Niewłaściwe przyjmowanie leku
Specjaliści alarmują, że świat wkroczy niebawem w „erę poantybiotykową”, w której infekcje i powszechnie występujące urazy, które były od dziesięcioleci skutecznie leczone, mogą ponownie stać się przyczyną zgonów. Problem z antybiotykoopornością nie dotyczy tylko zjawiska zbyt częstego ich przepisywania przez część lekarzy. Ma związek np. z niewłaściwym przyjmowaniem leku – zdarza się, że pacjenci nie przyjmują medykamentu tak, jak powinni, czyli w odpowiedniej dawce, o określonej porze i przez zalecany okres. Czasami chorzy sami ordynują sobie leki, które pozostały im z poprzedniej kuracji.

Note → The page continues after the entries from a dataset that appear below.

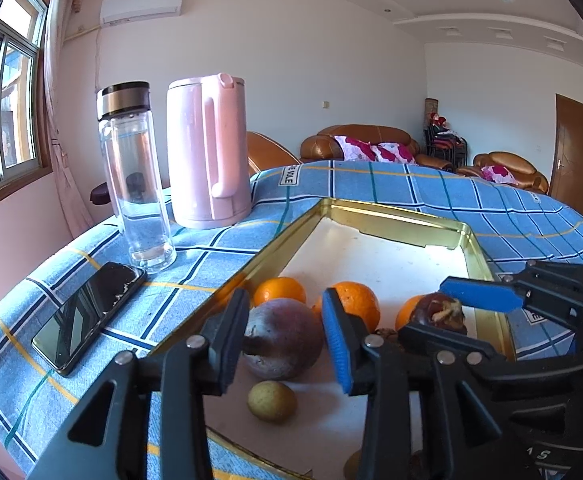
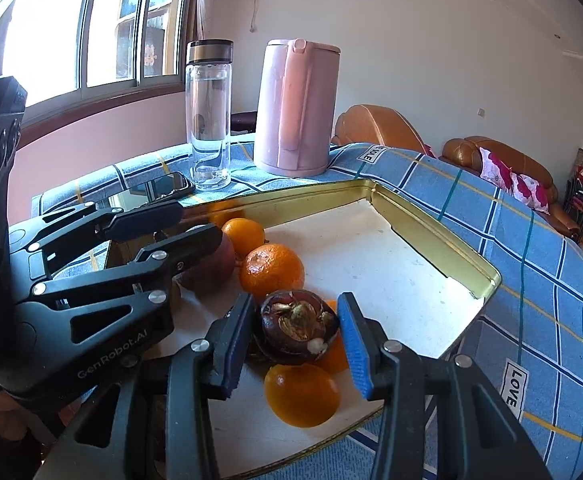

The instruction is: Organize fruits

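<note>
A gold-rimmed tray (image 1: 407, 216) (image 2: 423, 224) holds the fruit. My left gripper (image 1: 287, 340) is open around a large purple-red fruit (image 1: 287, 336), its fingers on either side. A small yellow-green fruit (image 1: 272, 401) lies below it; oranges (image 1: 279, 290) (image 1: 357, 304) sit behind. My right gripper (image 2: 297, 344) is open around a dark mangosteen (image 2: 299, 330), seen also in the left wrist view (image 1: 441, 314). Whether the pads touch it is unclear. Oranges lie near it (image 2: 301, 394) (image 2: 271, 272) (image 2: 243, 236).
On the blue checked cloth (image 1: 431, 188) stand a pink kettle (image 1: 207, 152) (image 2: 297, 108) and a glass bottle (image 1: 135, 176) (image 2: 209, 114). A black phone (image 1: 89, 314) (image 2: 163, 186) lies left of the tray. Sofas stand behind the table.
</note>
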Available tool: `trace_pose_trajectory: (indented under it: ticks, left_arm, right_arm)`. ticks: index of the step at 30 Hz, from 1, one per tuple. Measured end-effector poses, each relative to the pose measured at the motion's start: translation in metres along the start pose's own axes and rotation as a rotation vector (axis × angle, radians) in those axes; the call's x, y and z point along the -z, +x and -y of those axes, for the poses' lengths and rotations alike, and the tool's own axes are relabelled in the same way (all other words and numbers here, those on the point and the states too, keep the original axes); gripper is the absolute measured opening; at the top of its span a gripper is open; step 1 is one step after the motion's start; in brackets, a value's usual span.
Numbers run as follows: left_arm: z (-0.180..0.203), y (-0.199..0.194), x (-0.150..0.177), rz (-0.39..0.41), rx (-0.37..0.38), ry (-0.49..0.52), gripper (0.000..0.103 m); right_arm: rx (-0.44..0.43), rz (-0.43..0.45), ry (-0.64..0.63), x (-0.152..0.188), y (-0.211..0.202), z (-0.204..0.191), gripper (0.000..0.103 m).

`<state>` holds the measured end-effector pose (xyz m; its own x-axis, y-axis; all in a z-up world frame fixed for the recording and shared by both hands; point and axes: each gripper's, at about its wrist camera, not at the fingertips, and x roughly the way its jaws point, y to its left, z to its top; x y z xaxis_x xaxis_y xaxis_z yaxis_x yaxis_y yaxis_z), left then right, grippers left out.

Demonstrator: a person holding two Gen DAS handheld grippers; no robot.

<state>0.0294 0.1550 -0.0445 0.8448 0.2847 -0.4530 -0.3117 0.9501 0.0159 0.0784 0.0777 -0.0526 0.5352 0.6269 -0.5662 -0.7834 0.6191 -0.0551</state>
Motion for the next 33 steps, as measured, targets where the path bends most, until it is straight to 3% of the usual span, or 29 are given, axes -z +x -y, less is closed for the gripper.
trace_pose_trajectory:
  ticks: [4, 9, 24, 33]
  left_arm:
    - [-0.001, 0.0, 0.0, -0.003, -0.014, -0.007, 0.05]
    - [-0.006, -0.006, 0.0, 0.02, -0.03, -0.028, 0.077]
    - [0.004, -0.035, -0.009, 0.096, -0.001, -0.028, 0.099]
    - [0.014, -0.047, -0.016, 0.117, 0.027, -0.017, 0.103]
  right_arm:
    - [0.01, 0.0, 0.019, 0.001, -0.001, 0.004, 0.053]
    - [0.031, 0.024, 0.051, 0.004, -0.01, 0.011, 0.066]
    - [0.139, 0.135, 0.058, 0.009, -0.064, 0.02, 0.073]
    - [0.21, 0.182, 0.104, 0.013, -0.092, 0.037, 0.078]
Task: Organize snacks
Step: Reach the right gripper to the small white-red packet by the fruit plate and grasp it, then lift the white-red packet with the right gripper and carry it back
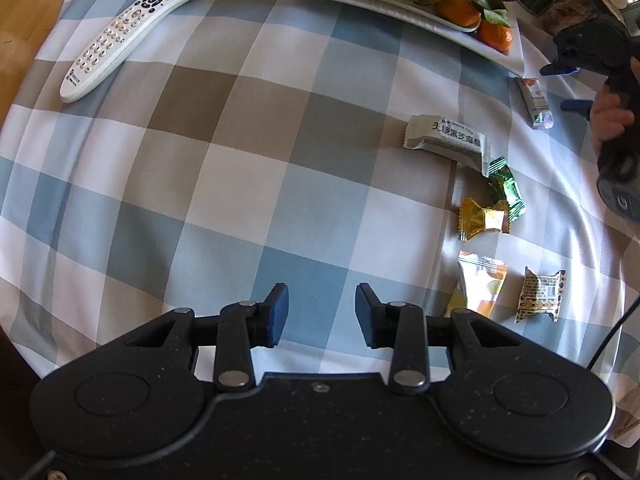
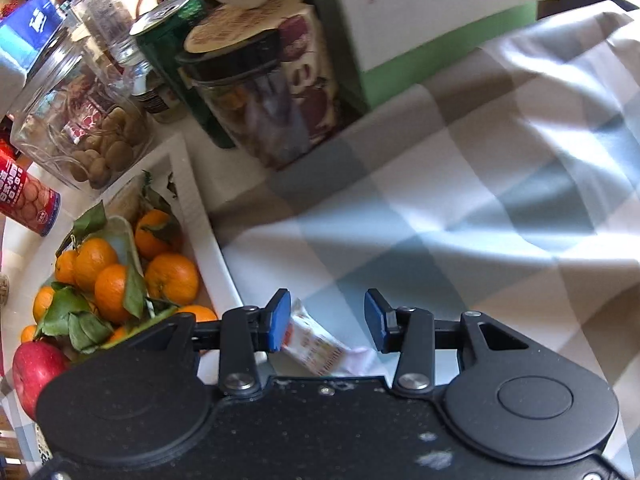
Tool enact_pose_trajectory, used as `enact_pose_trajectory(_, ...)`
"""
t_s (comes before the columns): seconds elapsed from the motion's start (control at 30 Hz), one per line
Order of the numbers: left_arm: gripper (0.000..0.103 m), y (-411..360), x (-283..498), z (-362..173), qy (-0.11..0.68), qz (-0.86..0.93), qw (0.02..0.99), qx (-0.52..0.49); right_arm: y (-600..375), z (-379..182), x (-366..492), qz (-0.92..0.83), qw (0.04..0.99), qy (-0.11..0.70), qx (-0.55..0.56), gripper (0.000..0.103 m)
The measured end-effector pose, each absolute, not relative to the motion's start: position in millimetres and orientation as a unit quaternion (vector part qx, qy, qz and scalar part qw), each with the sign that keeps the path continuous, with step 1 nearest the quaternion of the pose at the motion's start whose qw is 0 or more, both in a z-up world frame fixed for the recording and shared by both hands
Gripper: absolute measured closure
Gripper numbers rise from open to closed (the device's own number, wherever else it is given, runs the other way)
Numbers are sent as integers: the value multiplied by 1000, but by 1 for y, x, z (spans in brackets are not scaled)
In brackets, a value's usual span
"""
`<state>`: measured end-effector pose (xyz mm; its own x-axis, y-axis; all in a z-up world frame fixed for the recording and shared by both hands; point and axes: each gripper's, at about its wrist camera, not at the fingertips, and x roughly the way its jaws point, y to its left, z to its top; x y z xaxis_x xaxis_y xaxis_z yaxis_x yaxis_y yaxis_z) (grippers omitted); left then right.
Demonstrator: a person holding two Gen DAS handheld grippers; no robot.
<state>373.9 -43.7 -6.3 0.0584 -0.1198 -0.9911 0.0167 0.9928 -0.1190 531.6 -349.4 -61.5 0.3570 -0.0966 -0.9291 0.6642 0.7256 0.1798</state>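
Meanwhile right claw (image 2: pixel 325 322) hangs spread over snack packet (image 2: pixel 320 346) beside tray edge (image 2: pixel 208 240).

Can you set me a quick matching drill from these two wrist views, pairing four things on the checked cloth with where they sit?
Things:
1. long white remote control
2. gold foil-wrapped candy
3. small white and pink snack packet
4. leafy orange mandarins

Places:
A. on the white rectangular tray
B. between the open fingers of the right gripper
C. far left, alone on the cloth
D. beside the green foil-wrapped candy

Pairs: 1-C, 2-D, 3-B, 4-A
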Motion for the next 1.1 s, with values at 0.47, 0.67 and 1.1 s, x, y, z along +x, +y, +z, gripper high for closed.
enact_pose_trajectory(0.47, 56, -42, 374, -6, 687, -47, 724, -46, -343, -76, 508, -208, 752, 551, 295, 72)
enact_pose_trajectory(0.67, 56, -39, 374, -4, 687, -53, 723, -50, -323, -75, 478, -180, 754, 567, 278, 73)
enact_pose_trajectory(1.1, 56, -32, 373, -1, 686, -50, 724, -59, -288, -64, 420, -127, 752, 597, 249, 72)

Jeśli stężenie antybiotyku w organizmie jest zbyt małe, część bakterii przeżywa i nabywa odporność. Do oporności bakterii na te leki przyczynia się również m.in. ich nadużywanie w hodowli zwierząt (dla zwiększenia przyrostu masy mięśniowej). – Na podstawie ilości sprzedawanych antybiotyków możemy powiedzieć, że przepisywane są one w Polsce zbyt często i czasami niekoniecznie te, które są zgodne z rekomendacjami – przyznała w rozmowie z Polską Agencją Prasową Teresa Jackowska, krajowy konsultant w dziedzinie pediatrii. Jak dodała, kluczowe jest, by lekarze pamiętali, że powinni przepisywać antybiotyki o wąskim spektrum działania i nie dawać recept „na wszelki wypadek, jak się pogorszy”, a także, by rodzice wiedzieli, że nie w każdej infekcji, nawet przy wysokiej temperaturze, podanie dziecku antybiotyków ma sens i nie powinni naciskać na lekarzy, by je ordynowali. T. Jackowska podkreśliła, że skutki antybiotykooporności są poważne i dostrzegalne także w Polsce – jako przykład podała oporność pneumokoków na penicylinę. – Dlatego od 2008 r. Pediatryczna Grupa Ekspertów rekomenduje prowadzenie szczepień przeciwko pneumokokom u wszystkich dzieci od drugiego miesiąca życia, nie tylko w grupach ryzyka – dodała.
Widmo powrotu chorób
Rosnąca oporność bakterii na antybiotyki stanowi globalne zagrożenie dla zdrowia publicznego. Co roku tylko na obszarze Unii Europejskiej i Stanów Zjednoczonych na zakażenia wywołane przez drobnoustroje oporne na antybiotyki umiera ok. 48 tys. ludzi. W ciągu ostatnich kilkudziesięciu lat liczba grup antybiotyków, które można skutecznie stosować u ludzi, zmalała z 15 do trzech.
Eksperci alarmują, że – jeśli nie powstrzymamy procesu rozprzestrzeniania się lekooporności – w niedługim czasie możemy ponownie stanąć przed widmem powszechnie występujących chorób bakteryjnych, których nie będziemy potrafili leczyć, a medycyna cofnie się do początku lat 30 XX w. Brak antybiotyków uniemożliwi nie tylko leczenie infekcji bakteryjnych, ale także zniweczy osiągnięcia współczesnej onkologii i transplantologii -ograniczy skuteczność terapii nowotworowej czy przeszczepiania narządów.